_ACTION ITEM_:
Your answer must be the exact lines of the listing below that run from the line with "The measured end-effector" to the line with "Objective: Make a", ends included, and no pictures.

_SOURCE DATA_:
• • • • • • •

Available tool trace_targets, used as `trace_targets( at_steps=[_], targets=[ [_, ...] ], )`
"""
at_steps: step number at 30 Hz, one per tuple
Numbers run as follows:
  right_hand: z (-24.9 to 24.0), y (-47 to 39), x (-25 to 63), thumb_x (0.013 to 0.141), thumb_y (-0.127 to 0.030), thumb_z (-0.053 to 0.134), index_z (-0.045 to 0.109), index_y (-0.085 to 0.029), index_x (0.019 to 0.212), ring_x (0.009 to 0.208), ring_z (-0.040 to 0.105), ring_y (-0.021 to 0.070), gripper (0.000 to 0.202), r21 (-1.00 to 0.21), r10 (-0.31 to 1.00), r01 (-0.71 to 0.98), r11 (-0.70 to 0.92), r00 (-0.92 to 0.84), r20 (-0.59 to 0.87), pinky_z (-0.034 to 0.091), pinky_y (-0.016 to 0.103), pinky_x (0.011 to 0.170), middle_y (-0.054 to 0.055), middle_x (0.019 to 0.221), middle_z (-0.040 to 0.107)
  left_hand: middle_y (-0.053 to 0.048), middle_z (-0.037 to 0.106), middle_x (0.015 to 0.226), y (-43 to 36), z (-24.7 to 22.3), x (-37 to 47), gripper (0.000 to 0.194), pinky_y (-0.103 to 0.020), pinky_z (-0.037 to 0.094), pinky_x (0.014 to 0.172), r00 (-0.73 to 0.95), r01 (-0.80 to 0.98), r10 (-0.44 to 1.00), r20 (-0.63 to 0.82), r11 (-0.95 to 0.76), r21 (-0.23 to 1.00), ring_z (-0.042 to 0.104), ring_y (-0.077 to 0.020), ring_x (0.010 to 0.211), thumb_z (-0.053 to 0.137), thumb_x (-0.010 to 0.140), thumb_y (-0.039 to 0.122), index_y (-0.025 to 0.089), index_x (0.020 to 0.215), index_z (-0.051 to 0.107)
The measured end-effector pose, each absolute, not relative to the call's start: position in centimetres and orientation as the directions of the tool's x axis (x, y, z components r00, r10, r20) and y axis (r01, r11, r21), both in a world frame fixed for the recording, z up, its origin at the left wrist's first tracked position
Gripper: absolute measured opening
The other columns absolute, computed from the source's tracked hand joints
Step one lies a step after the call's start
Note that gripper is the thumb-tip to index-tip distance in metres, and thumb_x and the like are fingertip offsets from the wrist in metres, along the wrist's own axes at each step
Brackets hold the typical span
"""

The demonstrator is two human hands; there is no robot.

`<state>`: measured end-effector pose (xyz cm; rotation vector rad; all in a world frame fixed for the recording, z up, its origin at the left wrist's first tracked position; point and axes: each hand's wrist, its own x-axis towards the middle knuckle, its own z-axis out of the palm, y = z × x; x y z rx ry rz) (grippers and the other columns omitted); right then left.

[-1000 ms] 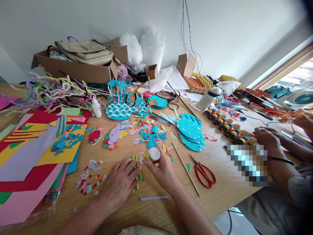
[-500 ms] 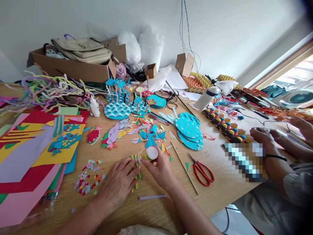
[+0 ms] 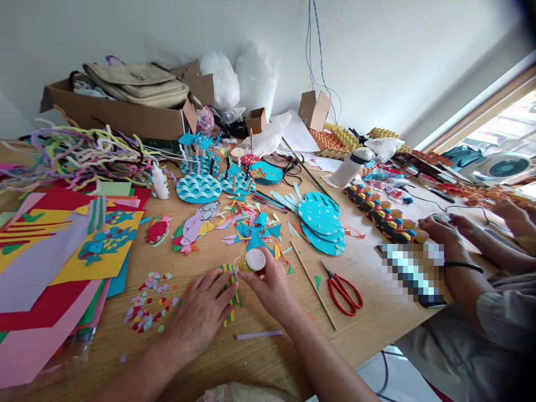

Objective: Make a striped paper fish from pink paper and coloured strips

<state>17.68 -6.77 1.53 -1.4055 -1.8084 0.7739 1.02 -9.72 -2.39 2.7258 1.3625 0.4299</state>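
Wooden table [image 3: 263, 365], cluttered along its back edge. Left hand [image 3: 205, 310] flat, palm down, holding green and yellow paper strips [image 3: 229, 271] against the surface, toward the front edge. Right hand [image 3: 268, 285] gripping a tipped bottle [image 3: 251, 261], probably glue, just beside them. Risks: oversqueeze floods the strips; lifting left hand early skews them; drips could catch nearby paper scraps [image 3: 255, 237].

left hand [image 3: 204, 308]: fingers [image 3: 221, 291] on green-yellow strips [image 3: 228, 269] | right hand [image 3: 274, 287]: fingers round tilted bottle [image 3: 253, 260] | red-handled scissors [image 3: 336, 280] near stick [image 3: 313, 285]
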Motion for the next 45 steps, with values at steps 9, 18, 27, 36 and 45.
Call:
trace_targets(
  at_steps=[9,18,27,36,45],
  targets=[
    [1.5,-6.7,17.9,0.076,-0.035,0.060,0.044,-0.021,0.077,0.055,0.040,0.0119,0.021,-0.820,0.967,0.516,0.248,-0.182,0.178,0.030,0.022,0.050,-0.004,0.063,0.047,-0.006,0.060,0.116,-9.6,-2.5,0.9,0.029,-0.042,0.042,0.087,0.574,0.765,0.775,0.263,-0.623,0.167,0.048,-0.0266,0.110,0.057,0.080,0.021,0.021,0.108,0.058],
    [1.7,-6.7,18.2,0.074,-0.030,0.061,0.045,-0.021,0.072,0.055,0.039,0.0113,0.019,-0.846,0.966,0.472,0.249,-0.186,0.181,0.029,0.022,0.049,-0.005,0.061,0.045,-0.005,0.058,0.120,-9.6,-2.2,1.0,0.030,-0.041,0.042,0.087,0.580,0.773,0.787,0.210,-0.613,0.161,0.048,-0.0264,0.112,0.057,0.080,0.024,0.022,0.110,0.057],
    [1.6,-6.6,18.6,0.074,-0.037,0.061,0.046,-0.021,0.081,0.057,0.043,0.0114,0.023,-0.948,0.985,0.268,0.169,-0.067,0.157,0.034,0.022,0.049,-0.004,0.067,0.049,-0.005,0.055,0.123,-9.7,-2.9,1.0,0.035,-0.044,0.039,0.091,0.586,0.772,0.787,0.193,-0.615,0.162,0.045,-0.0275,0.115,0.060,0.079,0.023,0.023,0.113,0.055],
    [1.3,-6.9,18.1,0.074,-0.032,0.062,0.046,-0.020,0.079,0.059,0.046,0.0117,0.020,-0.895,0.987,0.419,0.149,-0.116,0.110,0.036,0.022,0.050,-0.003,0.068,0.051,-0.001,0.055,0.124,-9.7,-2.7,0.9,0.031,-0.042,0.039,0.091,0.566,0.775,0.800,0.199,-0.599,0.202,0.045,-0.0249,0.115,0.058,0.080,0.026,0.024,0.111,0.056],
    [1.1,-6.6,17.7,0.074,-0.032,0.061,0.047,-0.019,0.078,0.057,0.046,0.0115,0.020,-0.873,0.985,0.456,0.170,-0.109,0.135,0.037,0.022,0.050,-0.002,0.067,0.052,-0.005,0.056,0.122,-9.7,-2.5,1.0,0.030,-0.042,0.041,0.089,0.567,0.776,0.793,0.224,-0.605,0.177,0.047,-0.0267,0.113,0.058,0.080,0.026,0.023,0.110,0.058]
  ],
)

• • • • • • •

_ANSWER TO THIS EXERCISE_:
The measured end-effector pose, each absolute, not relative to the call's start: position in centimetres and orientation as the directions of the tool's x axis (x, y, z components r00, r10, r20) and y axis (r01, r11, r21), both in a world frame fixed for the recording, z up, its origin at the left wrist's first tracked position
Gripper: absolute measured opening
The other columns absolute, computed from the source's tracked hand joints
Step one lies a step after the call's start
Note that gripper is the thumb-tip to index-tip distance in metres, and thumb_x and the like are fingertip offsets from the wrist in metres, along the wrist's own axes at each step
Brackets hold the typical span
"""

The demonstrator is two human hands; there is no robot.

`<state>`: measured end-effector pose (xyz cm; rotation vector rad; all in a world frame fixed for the recording, z up, its origin at the left wrist's first tracked position; point and axes: each hand's wrist, its own x-axis towards the middle knuckle, its own z-axis out of the palm, y = z × x; x y z rx ry rz) (grippers and the other columns omitted); right then left.

[-1000 ms] 
[-500 ms] 
[+0 ms] 

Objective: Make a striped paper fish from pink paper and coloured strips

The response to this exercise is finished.